The seasoned vet and six-time Grammy winner eased into a two-hour set that saw him reach all the way back to 1971 for “Everybody Loves You Now” and then dig out hit after hit. He played his first ever chart-topper, “Piano Man,” as well as “Uptown Girl,” “She’s Always A Woman,” and “It’s Still Rock and Roll To Me.” Appropriately, the crowd welcomed them all with massive reactions.
What was a surprise, however, was when he stepped in front of the piano, apple red guitar in hand, and brought out his longtime crew member Chainsaw for a blistering rip through AC/DC’s “Highway To Hell,” a track he’s performed with Joel many, many times. Hands flew up (most with iPhone cameras open and recording) and everyone was dancing for the set’s only guest star.
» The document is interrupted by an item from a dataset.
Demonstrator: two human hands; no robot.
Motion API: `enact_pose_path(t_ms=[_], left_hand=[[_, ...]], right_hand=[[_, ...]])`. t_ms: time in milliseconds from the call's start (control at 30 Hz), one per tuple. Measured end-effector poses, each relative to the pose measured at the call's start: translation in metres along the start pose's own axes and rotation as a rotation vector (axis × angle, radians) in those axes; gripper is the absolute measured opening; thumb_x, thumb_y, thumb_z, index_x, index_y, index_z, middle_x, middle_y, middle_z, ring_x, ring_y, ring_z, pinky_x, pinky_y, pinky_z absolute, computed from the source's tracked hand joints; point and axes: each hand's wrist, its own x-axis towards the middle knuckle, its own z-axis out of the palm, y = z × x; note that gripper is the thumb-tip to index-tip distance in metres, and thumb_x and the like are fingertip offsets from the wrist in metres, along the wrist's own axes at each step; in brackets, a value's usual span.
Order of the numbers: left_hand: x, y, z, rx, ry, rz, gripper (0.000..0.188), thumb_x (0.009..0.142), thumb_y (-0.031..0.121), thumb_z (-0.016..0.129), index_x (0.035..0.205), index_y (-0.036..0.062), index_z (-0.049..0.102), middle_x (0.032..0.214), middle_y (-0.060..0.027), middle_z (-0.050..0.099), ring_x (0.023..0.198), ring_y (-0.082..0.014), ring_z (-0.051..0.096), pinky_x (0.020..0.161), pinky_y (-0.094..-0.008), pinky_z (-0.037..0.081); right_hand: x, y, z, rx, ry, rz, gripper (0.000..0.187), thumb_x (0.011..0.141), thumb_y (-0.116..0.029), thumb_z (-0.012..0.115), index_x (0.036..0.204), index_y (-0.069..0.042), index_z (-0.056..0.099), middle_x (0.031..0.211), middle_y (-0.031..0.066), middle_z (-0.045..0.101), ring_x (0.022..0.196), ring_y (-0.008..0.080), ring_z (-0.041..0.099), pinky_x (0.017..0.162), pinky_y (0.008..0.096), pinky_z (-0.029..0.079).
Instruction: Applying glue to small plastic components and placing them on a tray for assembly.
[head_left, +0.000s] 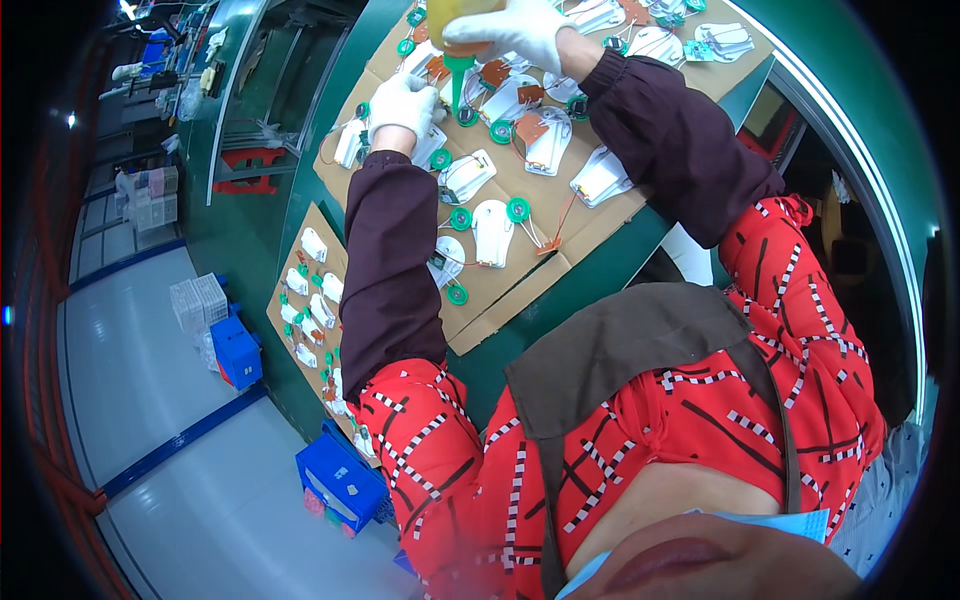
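Observation:
My right hand [528, 35], in a white glove, is wrapped round a yellow squeeze bottle [468, 18]. The bottle is tipped down, and its green nozzle [459, 72] points at the parts below. My left hand [402, 106], gloved too, rests among the parts to the left of the nozzle. Its fingers are curled together, and what they hold, if anything, is hidden. Around both hands lie white plastic housings [492, 232] with wires leading to round green-rimmed parts [518, 209]. Small orange-brown pieces [531, 127] lie on or beside several housings.
The parts lie on a cardboard sheet [590, 232] on a green table [520, 318]. A second cardboard sheet with similar parts [314, 244] is at the left. Blue bins [342, 476] and stacked white crates [198, 302] stand on the grey floor. A white rail [850, 130] borders the right side.

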Motion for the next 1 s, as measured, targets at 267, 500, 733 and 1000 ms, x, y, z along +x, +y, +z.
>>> enact_pose_path(t_ms=[267, 500, 733, 1000], left_hand=[[-0.009, 0.003, -0.002, -0.111, 0.006, -0.033, 0.017, 0.080, 0.011, 0.060, 0.093, -0.0014, 0.061, 0.081, -0.0105, 0.066, 0.065, -0.0161, 0.066, 0.058, -0.0262, 0.052], [-0.013, 0.006, -0.009, 0.496, 0.205, 0.289, 0.022, 0.078, 0.020, 0.061, 0.091, 0.0036, 0.068, 0.079, -0.0080, 0.067, 0.067, -0.0144, 0.066, 0.062, -0.0284, 0.051], [0.006, 0.021, -0.035, 0.298, 0.213, 0.079, 0.025, 0.078, 0.024, 0.057, 0.096, 0.0113, 0.070, 0.096, -0.0125, 0.066, 0.093, -0.0277, 0.062, 0.084, -0.0352, 0.047], [0.039, 0.017, -0.022, 0.701, 0.193, 0.060, 0.028, 0.082, 0.027, 0.056, 0.094, 0.0047, 0.069, 0.098, -0.0181, 0.065, 0.095, -0.0313, 0.062, 0.083, -0.0363, 0.048]], right_hand=[[0.007, -0.028, -0.031, 0.572, 0.050, -0.109, 0.031, 0.087, -0.027, 0.057, 0.108, -0.004, 0.057, 0.096, 0.0069, 0.064, 0.072, 0.0159, 0.061, 0.060, 0.0253, 0.047], [0.005, -0.034, -0.044, 0.749, -0.105, -0.122, 0.041, 0.090, -0.041, 0.049, 0.104, -0.003, 0.058, 0.081, 0.0079, 0.062, 0.051, 0.0133, 0.048, 0.063, 0.0271, 0.045], [0.008, -0.028, -0.054, 0.717, -0.005, -0.098, 0.038, 0.090, -0.045, 0.049, 0.098, -0.010, 0.062, 0.062, -0.0022, 0.052, 0.042, 0.0109, 0.033, 0.069, 0.0327, 0.042], [0.007, -0.026, -0.049, 0.696, 0.030, -0.133, 0.029, 0.090, -0.041, 0.050, 0.097, -0.015, 0.059, 0.069, -0.0015, 0.057, 0.042, 0.0106, 0.033, 0.062, 0.0349, 0.042]])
And as if the song wasn’t enough, Chainsaw’s departure one-upped it. “And that’s how it’s done bitches!” he proclaimed, exiting stage right.
Joel then worked up to “Only The Good Die Young” and closed with a riff-tastic rendition of “Big Shot.”
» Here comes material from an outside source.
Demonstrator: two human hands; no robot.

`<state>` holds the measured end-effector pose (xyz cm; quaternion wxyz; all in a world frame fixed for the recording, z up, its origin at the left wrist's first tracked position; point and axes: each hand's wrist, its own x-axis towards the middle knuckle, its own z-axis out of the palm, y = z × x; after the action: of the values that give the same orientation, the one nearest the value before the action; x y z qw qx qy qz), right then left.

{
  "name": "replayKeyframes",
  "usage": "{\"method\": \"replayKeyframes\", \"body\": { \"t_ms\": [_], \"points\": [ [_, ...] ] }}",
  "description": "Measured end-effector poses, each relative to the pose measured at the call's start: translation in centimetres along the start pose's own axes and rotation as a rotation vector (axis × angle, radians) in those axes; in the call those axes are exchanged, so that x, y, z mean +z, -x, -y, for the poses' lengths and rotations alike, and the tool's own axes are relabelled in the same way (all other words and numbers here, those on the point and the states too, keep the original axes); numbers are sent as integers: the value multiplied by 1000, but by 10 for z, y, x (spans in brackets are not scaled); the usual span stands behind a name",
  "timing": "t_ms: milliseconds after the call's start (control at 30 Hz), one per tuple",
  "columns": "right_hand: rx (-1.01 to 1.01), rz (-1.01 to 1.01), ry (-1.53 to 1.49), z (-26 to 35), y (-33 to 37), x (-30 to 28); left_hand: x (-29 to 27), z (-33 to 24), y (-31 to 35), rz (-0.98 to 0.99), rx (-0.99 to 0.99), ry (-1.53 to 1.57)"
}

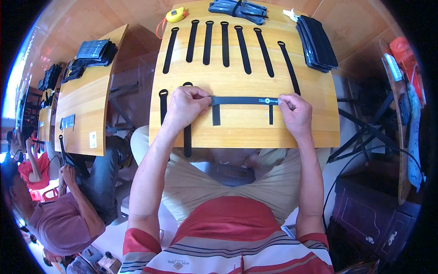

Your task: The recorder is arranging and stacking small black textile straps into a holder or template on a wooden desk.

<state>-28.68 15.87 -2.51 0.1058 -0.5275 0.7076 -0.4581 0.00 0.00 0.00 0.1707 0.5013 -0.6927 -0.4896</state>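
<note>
The dark strip [242,100] lies crosswise near the front of the wooden surface [246,134], between the person's 2 hands. The left hand [186,106] pinches its left end and the right hand [295,112] its right end, with the fingers [200,93] of each closed narrowly on the strip. Gripping it at both ends probably serves to keep it straight and flat, and leaves its printed middle-right part uncovered. 2 short dark pieces, the left tab [216,116] and the right tab [271,116], show below its near edge; whether they are joined to it or merely lie beneath, I cannot tell.

Beyond the hands, 7 black straps [225,45] lie in a spread row, slotted heads toward the far edge. Being apart and turned alike, they look set out so that each can be picked up or counted singly. The rightmost reaches down to the right hand. 2 more, the outer strap [163,106] and the inner strap [187,139], lie at the left; the inner 1 passes under the left hand and overhangs the near edge.

The tied bundle [238,10] and the stack [317,44] sit at the far edge and far right corner, seemingly to leave the middle free for spreading. A yellow tape measure [175,15] rests at the far left corner, also out of the hands' way. To the left, a co-worker [61,226] sits at another surface [84,109].
</note>
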Motion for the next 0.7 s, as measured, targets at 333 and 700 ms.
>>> {"method": "replayKeyframes", "body": {
  "t_ms": [333,700],
  "points": [
    [-30,-8,-17,-1,-1,1,2,-7,1,-26,8,-32],
    [-34,3,64,6,1,0,2,-1,1,-32,12,-42]
  ]
}}
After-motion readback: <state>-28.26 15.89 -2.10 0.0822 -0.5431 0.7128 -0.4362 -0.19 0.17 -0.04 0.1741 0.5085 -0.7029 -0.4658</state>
Joel hasn’t put out new material in 20 years, but based on the palpable delight that seemed to reach festival-goers of all ages, he’ll never actually need to again. Timeless songs are as fun to sway, cheer, and groove to today as they were in 1973 when he first hit the charts.
Elsewhere on the Farm, Sunday’s lineup took a while to gain steam.
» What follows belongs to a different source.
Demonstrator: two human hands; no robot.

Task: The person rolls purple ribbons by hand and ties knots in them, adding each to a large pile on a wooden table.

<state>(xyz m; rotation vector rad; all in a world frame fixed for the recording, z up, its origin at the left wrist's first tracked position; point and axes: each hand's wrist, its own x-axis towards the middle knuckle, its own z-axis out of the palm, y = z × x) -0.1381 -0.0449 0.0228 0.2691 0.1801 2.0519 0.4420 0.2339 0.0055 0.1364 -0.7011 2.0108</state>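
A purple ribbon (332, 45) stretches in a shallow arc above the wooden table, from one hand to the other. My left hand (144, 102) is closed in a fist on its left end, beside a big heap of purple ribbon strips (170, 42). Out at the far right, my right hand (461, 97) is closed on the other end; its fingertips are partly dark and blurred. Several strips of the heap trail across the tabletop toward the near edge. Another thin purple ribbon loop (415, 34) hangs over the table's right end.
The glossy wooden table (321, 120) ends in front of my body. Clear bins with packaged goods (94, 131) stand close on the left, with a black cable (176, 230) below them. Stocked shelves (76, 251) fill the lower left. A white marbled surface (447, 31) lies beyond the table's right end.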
Bonnaroovians were slow to emerge from their campsites during the festival’s last day, since the four days of 90-degree heat and late nights took their toll. But fans slowly slid into the afternoon with mother-son folk duo Madisen Ward and Mama Bear, who provided the easiest welcome at The Which Stage. They worked through tracks off their debut album, Skeleton Crew, which dropped last month in front of a very tame crowd—many of whom got comfy sitting in the grass.
The Very Best were the first act of the nearly 100-degree day to get a true reaction from their crowd at This Tent. Smiling and jiving through their Afro-western blend of tunes, it became impossible not to join in, especially as they closed with their 2009 breakout song, “Warm Heart of Africa.”
Florence Welch got to command a festival stage free of crutches—she broke her foot after jumping off Coachella’s main stage this spring—and while she performed with a noticeable limp, she opened the weekend’s penultimate set with “Lay Me Down,” and danced straight into “Ship To Wreck,” off new release How Big, How Blue, How Beautiful.
“Are you surviving out there?” she then questioned her sweaty masses. “It’s so hot! Is everyone drinking enough water?”—to which she got a healthy wave of laughter (guess they, like, weren’t?). Welch and her backing band overlapped with Robert Plant and his Sensational Space Shifters, and the decent-sized group that wanted to catch him before Billy Joel’s closing set booked it over to the main stage.